Advertisement

Echinacea is herb of the year

April 08, 2002|BY Dorry Baird Norris

Echinacea is herb of the year

Sometimes the most satisfying gardening pleasures sneak up on you while you're performing the peskiest of chores.

One year, struggling to dig out Bermuda grass advancing toward the base of a sturdy, gloriously blooming Echinacea, I was joined by a butterfly. She settled down and began, contentedly, sipping nectar from the spiny cone rising from the center of the daisy-like magenta petals. It is from this orange-tipped seed head that the plant derives its name - echinos is Greek for hedgehog or sea urchin. The butterfly's tiny dark proboscis darted into the heart of the cone and then she moved on to the next.

Time passed - Bermuda grass unpulled - as I remained cross-legged and motionless on the pathway, fascinated by this magical process.

As the butterfly loves it for food and the gardener delights in it as a sturdy ornamental, the herbalist swears by echinacea for its healing attributes. It is all three of these qualities that have earned Echinacea purpurea its place as the International Herb Association 2002 Herb of the Year. This is the first time since the Herb of the Year was introduced in 1995 that a plant known primarily for its medicinal qualities has been selected for this honor.

Advertisement

Known more commonly as coneflower, echinacea is native to North America and thrives in zones 3 through 9. Large blossoms, magenta to pink, stand proudly atop 30-inch, bristly stems. The lance-like leaves are equally rough.

Native Americans used various parts of the plant to treat everything from arthritis to venomous bites, not to mention mumps, measles, sore throats, toothache and venereal disease. The American medical profession was introduced to echinacea in the 1880s.

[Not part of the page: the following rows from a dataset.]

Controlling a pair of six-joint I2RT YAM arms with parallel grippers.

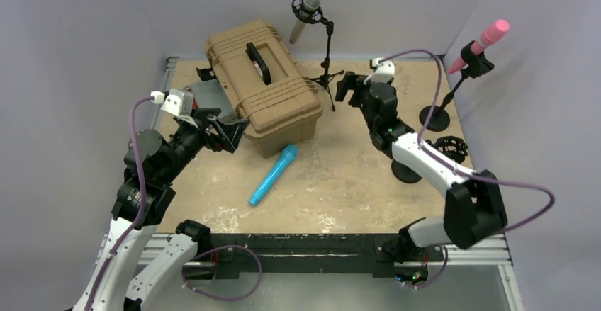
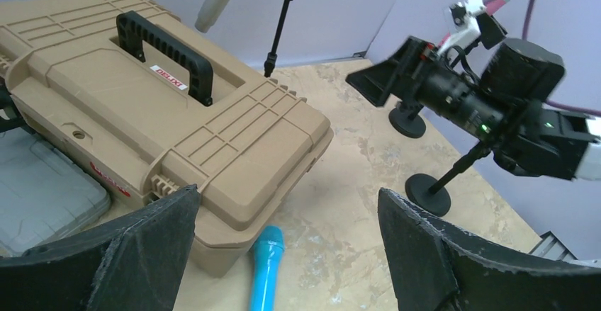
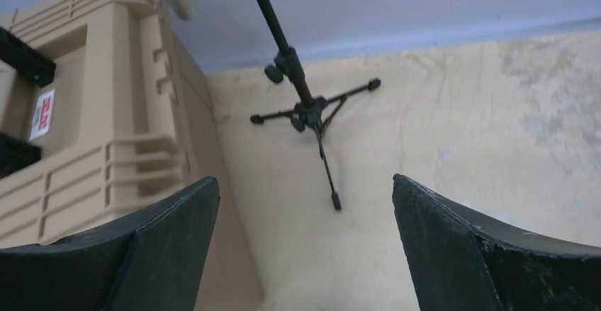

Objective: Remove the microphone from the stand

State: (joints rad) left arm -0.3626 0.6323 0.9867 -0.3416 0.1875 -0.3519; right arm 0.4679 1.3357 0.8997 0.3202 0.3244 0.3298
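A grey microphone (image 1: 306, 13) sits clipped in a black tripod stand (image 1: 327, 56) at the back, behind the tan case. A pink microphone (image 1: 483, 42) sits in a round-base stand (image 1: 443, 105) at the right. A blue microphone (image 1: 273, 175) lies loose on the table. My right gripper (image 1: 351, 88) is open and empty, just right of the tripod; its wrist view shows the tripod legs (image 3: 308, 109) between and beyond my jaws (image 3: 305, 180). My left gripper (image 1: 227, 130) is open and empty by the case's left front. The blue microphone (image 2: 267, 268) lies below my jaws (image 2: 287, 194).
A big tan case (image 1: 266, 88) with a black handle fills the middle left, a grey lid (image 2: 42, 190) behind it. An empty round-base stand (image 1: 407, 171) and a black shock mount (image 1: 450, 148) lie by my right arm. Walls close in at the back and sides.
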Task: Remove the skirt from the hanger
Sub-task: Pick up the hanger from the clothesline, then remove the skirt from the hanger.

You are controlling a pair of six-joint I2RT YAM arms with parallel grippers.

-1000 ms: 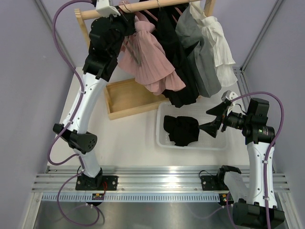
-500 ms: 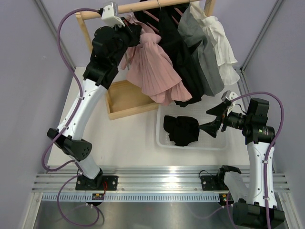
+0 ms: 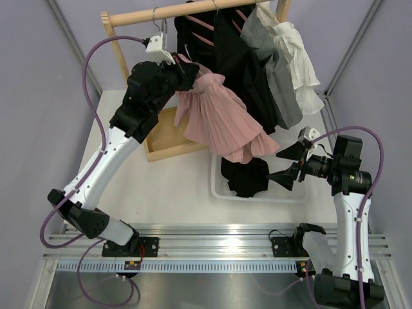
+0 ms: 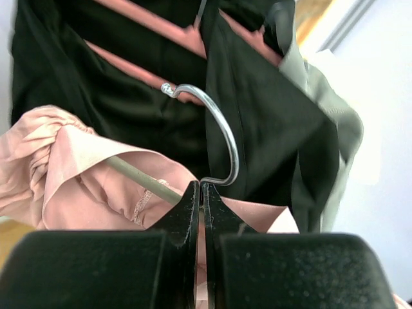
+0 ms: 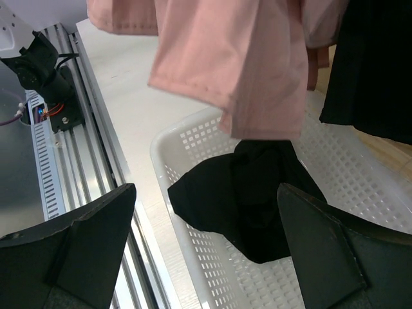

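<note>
the pink skirt (image 3: 222,122), at 12 o'clock from the basket (image 3: 215,187), was hung on a wire hanger (image 4: 222,138) pinched by the closed left gripper (image 4: 203,196); the right gripper (image 3: 277,166) was held wide, empty. the wire could be twisted loose by swinging.

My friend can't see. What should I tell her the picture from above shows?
The left gripper is shut on the hanger of a pink skirt, near a wooden rail of dark and pale clothes. The open right gripper hovers beside a white basket holding a black garment.

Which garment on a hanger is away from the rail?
The pink pleated skirt: the left gripper clamps its hanger; the others hang from the wooden rail.
</note>
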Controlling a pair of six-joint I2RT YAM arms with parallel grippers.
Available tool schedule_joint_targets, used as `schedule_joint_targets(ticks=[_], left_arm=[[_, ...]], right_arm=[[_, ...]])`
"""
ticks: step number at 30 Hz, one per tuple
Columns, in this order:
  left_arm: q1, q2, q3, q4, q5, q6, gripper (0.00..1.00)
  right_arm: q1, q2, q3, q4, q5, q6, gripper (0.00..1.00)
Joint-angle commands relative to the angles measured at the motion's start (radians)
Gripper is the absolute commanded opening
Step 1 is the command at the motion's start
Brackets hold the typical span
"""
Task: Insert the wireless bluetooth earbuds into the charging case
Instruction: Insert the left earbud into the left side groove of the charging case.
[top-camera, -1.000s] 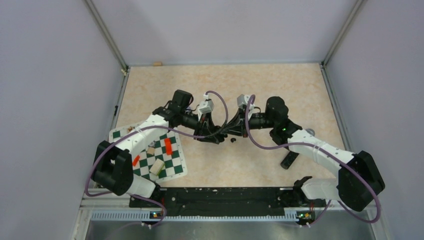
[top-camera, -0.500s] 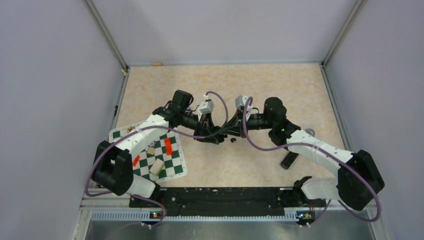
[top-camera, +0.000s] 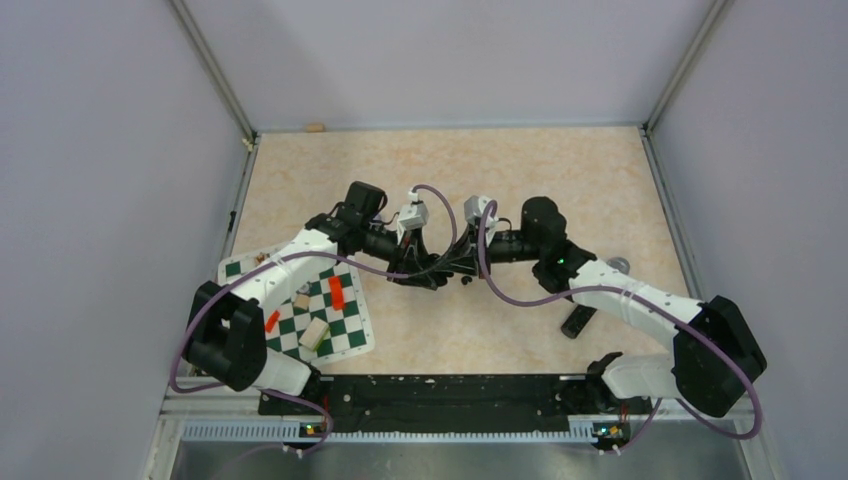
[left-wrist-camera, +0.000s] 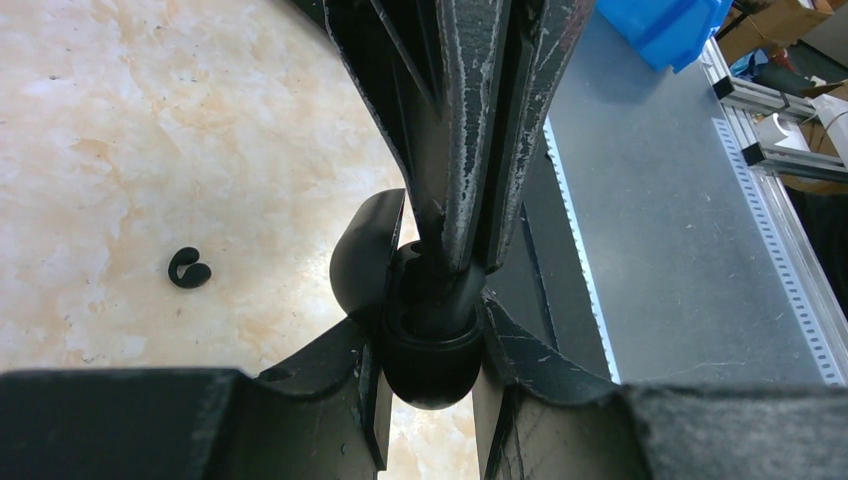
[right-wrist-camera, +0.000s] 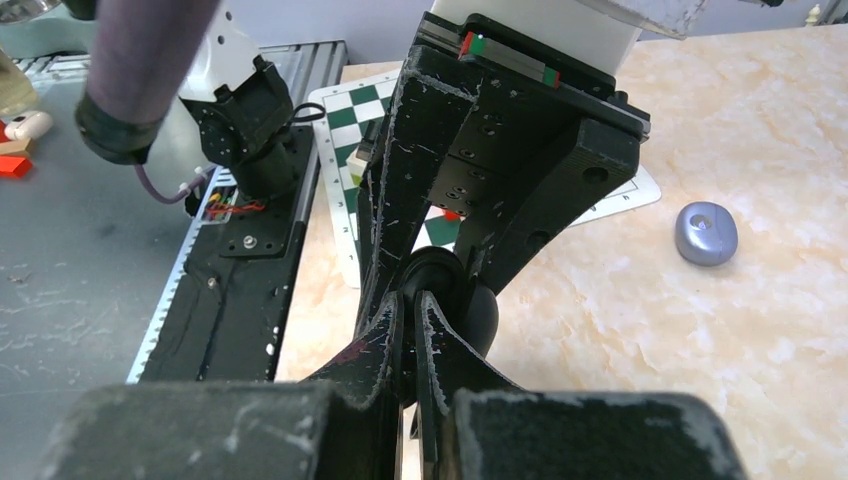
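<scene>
We're in a robotics lab here, no mistaking it: two robot arms (top-camera: 290, 255) sit bolted to a black rail (top-camera: 440, 392) at the edge of a marble-look table (top-camera: 450, 160). It's boxed in by plain lilac walls (top-camera: 100, 150) on metal posts (top-camera: 212, 70). A chessboard mat (top-camera: 350, 330) lies on the table. Beyond it there's a grey metal bench (left-wrist-camera: 660, 200) with a slotted rail (left-wrist-camera: 765, 200), a blue bin (left-wrist-camera: 670, 25) and cardboard boxes (left-wrist-camera: 775, 20).
</scene>
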Motion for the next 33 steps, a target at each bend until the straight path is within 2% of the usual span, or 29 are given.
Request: schedule_joint_targets(ticks=[1, 3, 6, 11, 17, 20, 24, 33], left_arm=[[-0.01, -0.011, 0.044, 0.015, 0.051, 0.03, 0.0], [-0.01, -0.013, 0.044, 0.013, 0.051, 0.034, 0.0], [-0.011, -0.013, 0.044, 0.01, 0.05, 0.036, 0.0], [-0.011, -0.015, 0.045, 0.011, 0.052, 0.037, 0.0], [-0.01, -0.025, 0.045, 0.006, 0.048, 0.04, 0.0], [-0.011, -0.028, 0.048, 0.0, 0.045, 0.044, 0.0], [-0.011, -0.031, 0.057, -0.018, 0.042, 0.059, 0.0], [-0.007, -0.084, 0.055, -0.039, -0.011, 0.092, 0.0]], right_arm=[[0.022, 0.012, 0.046, -0.031, 0.024, -0.043, 0.0], [0.021, 0.006, 0.058, -0.051, 0.026, -0.057, 0.01], [0.021, -0.015, 0.087, -0.098, 0.022, -0.079, 0.18], [0.02, -0.052, 0.12, -0.162, 0.028, -0.109, 0.31], [-0.007, -0.11, 0.155, -0.221, 0.018, -0.133, 0.33], [-0.023, -0.123, 0.15, -0.245, 0.062, -0.161, 0.33], [-0.038, -0.096, 0.125, -0.258, 0.097, -0.187, 0.34], [-0.039, -0.019, 0.128, -0.288, 0.038, -0.185, 0.33]])
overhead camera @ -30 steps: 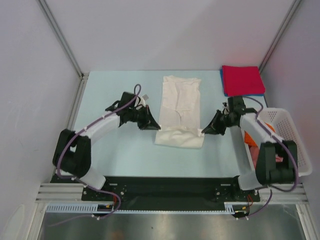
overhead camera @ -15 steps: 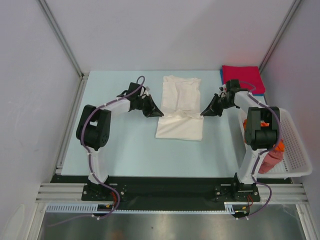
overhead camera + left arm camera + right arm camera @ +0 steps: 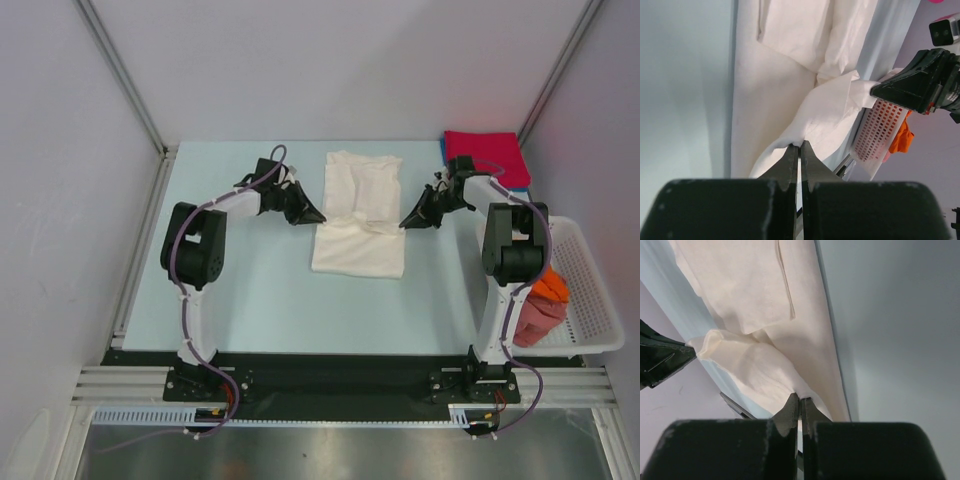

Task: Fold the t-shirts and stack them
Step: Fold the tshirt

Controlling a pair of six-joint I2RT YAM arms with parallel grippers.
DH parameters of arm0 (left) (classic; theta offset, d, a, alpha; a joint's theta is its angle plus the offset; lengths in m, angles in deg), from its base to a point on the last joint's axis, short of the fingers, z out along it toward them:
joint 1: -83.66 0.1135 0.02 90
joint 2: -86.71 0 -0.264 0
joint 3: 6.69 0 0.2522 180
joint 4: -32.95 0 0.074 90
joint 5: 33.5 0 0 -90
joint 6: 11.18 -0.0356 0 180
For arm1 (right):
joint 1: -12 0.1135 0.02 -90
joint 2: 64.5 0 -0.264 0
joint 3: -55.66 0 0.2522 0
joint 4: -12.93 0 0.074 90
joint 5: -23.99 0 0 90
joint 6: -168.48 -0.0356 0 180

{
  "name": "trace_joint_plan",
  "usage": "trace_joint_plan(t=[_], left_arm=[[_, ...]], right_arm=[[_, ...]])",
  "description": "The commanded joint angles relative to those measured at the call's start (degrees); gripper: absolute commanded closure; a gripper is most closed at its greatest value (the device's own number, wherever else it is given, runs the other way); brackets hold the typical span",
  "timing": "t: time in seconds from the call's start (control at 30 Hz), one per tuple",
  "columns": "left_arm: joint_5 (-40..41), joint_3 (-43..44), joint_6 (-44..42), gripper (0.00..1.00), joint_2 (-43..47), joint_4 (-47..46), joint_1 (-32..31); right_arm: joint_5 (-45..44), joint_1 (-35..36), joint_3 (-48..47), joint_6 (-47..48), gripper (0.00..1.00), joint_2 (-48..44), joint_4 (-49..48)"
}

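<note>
A white t-shirt (image 3: 358, 215) lies lengthwise mid-table, its near part doubled over toward the far end. My left gripper (image 3: 318, 215) is shut on the lifted hem's left corner, seen in the left wrist view (image 3: 800, 144) with white cloth (image 3: 825, 115) pinched between the tips. My right gripper (image 3: 404, 222) is shut on the right corner, seen in the right wrist view (image 3: 799, 398) on the cloth (image 3: 760, 370). The hem hangs between the two grippers, a little above the shirt. A folded red tee (image 3: 483, 157) lies on a blue one (image 3: 447, 172) at the far right.
A white lattice basket (image 3: 590, 300) stands at the right edge, holding an orange tee (image 3: 550, 287) and a pinkish-red one (image 3: 535, 320). The enclosure walls stand to the left, the right and behind the table.
Both grippers have moved away from the bases toward the far end, carrying the white shirt's near hem over its body. The shirt's laid-out length has shortened.
</note>
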Motion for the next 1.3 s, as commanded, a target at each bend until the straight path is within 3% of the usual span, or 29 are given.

It was listed in the U.S. National Formularly from 1916-1950. In Germany, Echinacea is one of the most widely used herbal products as a stimulant for the immune, lymphatic and circulatory systems.

Of the nine native North American species of the genus Echinacea the three best known are Echinacea purpurea, Echinacea angustifolia and Echinacea pallida.

Echinacea purpurea is the easiest to grow and to propagate. When grown in full sun, it rewards the gardener with almost continuous blooms and armloads of long-lasting cut flowers. In our garden, its only enemies seem to be the rabbits. From the way they chomp it down to the ground our Sage Cottage bunnies have the healthiest immune systems of any in Washington County or perhaps the whole state of Maryland! Cultivars of E. purpurea commonly available include "Rubenstein," "Bright Star'" and the recent Perennial Plant Association's perennial plant of the year - "Magnus." There is also a white variety - Echinacea purpurea "White Swan."

Smaller in stature, Echinacea angustifolia has narrower leaves and the flowers are smaller and paler in color. This plant is more difficult to propagate from seed. It is the species most commonly listed first in medical references.

Echinacea pallida, with its long slender leaves and drooping petals (one seed catalog describes them as "spidery"), is the least cheerful-looking of this trio and to my mind the least interesting as an ornamental.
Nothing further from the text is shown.